Philippine Observers: Ending Pact with US Would Weaken Surveillance of IS-linked Militants

Froilan Gallardo
2020.02.03
Cagayan de Oro, Philippines
200203-PH-US-military-1000.jpg American soldiers participate in a training exercise in General Santos city, southern Philippines, July 2012.
Jeoffrey Maitem/BenarNews

Jarir Usman and five other Islamic State-allied Filipino militants thought they had eluded government troops who were on their trail, but a U.S. surveillance plane high overhead was tracking their movements through the southern Philippine jungle.

The Beachcraft 200T, operated by DynCorp, a private contractor of the U.S. Department of Defense (DoD), was sending the information to an American military forward base in Zamboanga City, about 1,329 km (830 miles south of Manila). The coordinates were then relayed to the intelligence unit of the Philippine military’s regional command, which passed the information on to patrolling troops, who immediately set up an ambush.

Usman, a 38-year-old former student at Mindanao State University, was dead before night fell. Philippine and U.S. military officers hailed the operation that took place last month as a success, although his five comrades managed to escape in different directions, according to an account of Usman’s killing told to BenarNews by a senior Philippine officer.

That kind of tactical advantage provided with help from a U.S. spy plane would be weakened if President Rodrigo Duterte and his administration implement a threat to terminate Manila’s Visiting Forces Agreement (VFA) with the United States, its defense ally for more almost seven decades, according to the officer and others who spoke to BenarNews on condition of anonymity.

Ending surveillance provided by the DynCorp aircraft would amount to a loss of about 20 percent of the Philippine army’s intelligence capability against the militants, said the officers who were not authorized to talk to media about the circumstances around Usman’s killing.

It would be “like fighting the militants with blurry eyes or hazy vision,” one officer said. “Some of our operations will be affected.”

On Saturday, Defense Secretary Delfin Lorenzana indicated that surveillance assistance provided to the Philippines by DynCorp would go by the wayside with the move to end the VFA pact with the United States.

“We have to look elsewhere for that kind of support soon,” Lorenzana told officers and troops while visiting a military camp in southern Cagayan de Oro city. “VFA will be terminated.”

The agreement, a bilateral pact that serves as the legal cover for large-scale military cooperation by the two allies, was signed in 1999, years after Manila ended a lease agreement on two U.S. bases in the Southeast Asian nation after almost half a century.

In Washington, DoD officials referred questions about the Philippine threat to terminate the treaty to the U.S. State Department, where officials on Monday did not immediately respond to a request for comment from BenarNews.

President Duterte first threatened to scrap the VFA more than a week ago, after Washington cancelled the visa for his ex-police chief, Ronald dela Rosa, who is now a senator.

Dela Rosa told reporters that a letter he received recently from the U.S. Embassy in Manila did not state a reason for the cancelation of his visa, which was supposed to expire in 2022. Dela Rosa was the chief enforcer of Duterte’s drug war, which has left thousands of suspects dead during the past three years.

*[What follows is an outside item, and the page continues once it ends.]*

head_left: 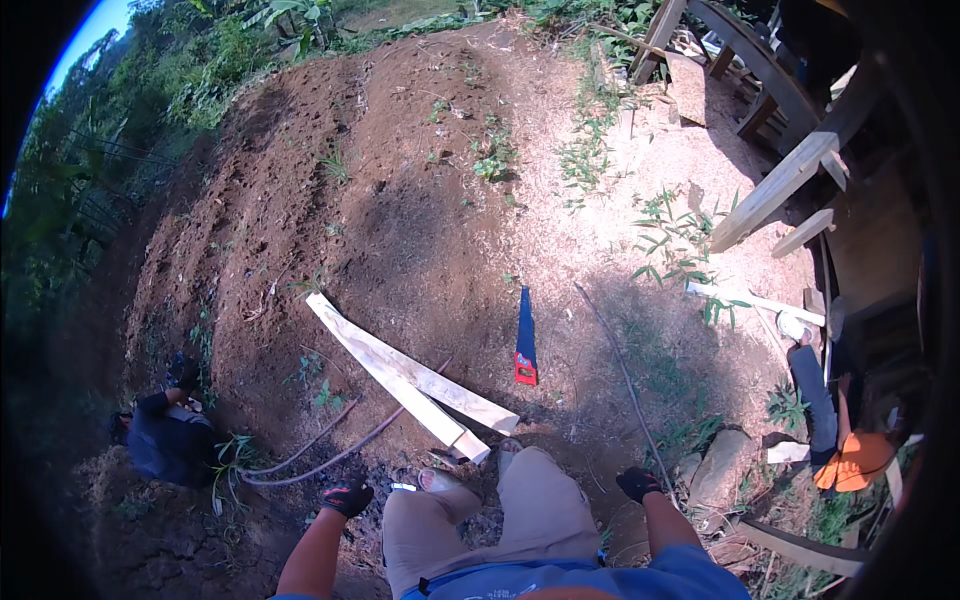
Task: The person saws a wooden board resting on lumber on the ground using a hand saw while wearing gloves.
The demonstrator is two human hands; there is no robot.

Lorenzana, who has been in consultations with the Philippine Department of Foreign Affairs, told reporters that the VFA would be scrapped within 180 days upon Washington’s receipt of a notice of termination.

But the Philippine government had not yet delivered an official termination notice, he said.

“VFA is over, although there is no formal announcement yet,” Lorenzana said.

Manila was also studying the effects of the VFA termination in comparison with other U.S.-Philippines military agreements, such as the Enhanced Defense Cooperation Agreement, or EDCA, Lorenzana said.

Signed in Manila on April 28, 2014, the EDCA allows the United States to rotate troops into the Philippines for extended stays and allows the United States to build and operate facilities on Philippine bases.

“I think EDCA will become useless if there is no more VFA. Who will man these bases?” Lorenzana said.

Once the defense deals are terminated, the temporary facility operated by U.S. forces in southern Zamboanga City will also shut down, he said.

“That DynCorp [surveillance] will have to go, too, because it is attached to the U.S. Department of Defense,” Lorenzana said.

Lorenzana said the Philippine military would then have to build its own aerial surveillance capability.

The U.S. Department of Defense awarded $135 million to DynCorp in July 11, 2016 to provide helicopters and surveillance aircraft to American troops in the Philippines.

Surveillance aircraft operated by DynCorp helped Philippine troops defeat militants linked with Islamic State (IS), who took over the southern city of Marawi in 2017.

Aerial intelligence allowed the Philippine Air Force to pound the extremists with near-daily bombing runs and end the siege. The five-month battle between government forces and pro-IS fighters left Marawi in ruins and killed 1,200 people, most of them militants.

Richel V. Umel in Iligan city, Philippines, contributed to this report.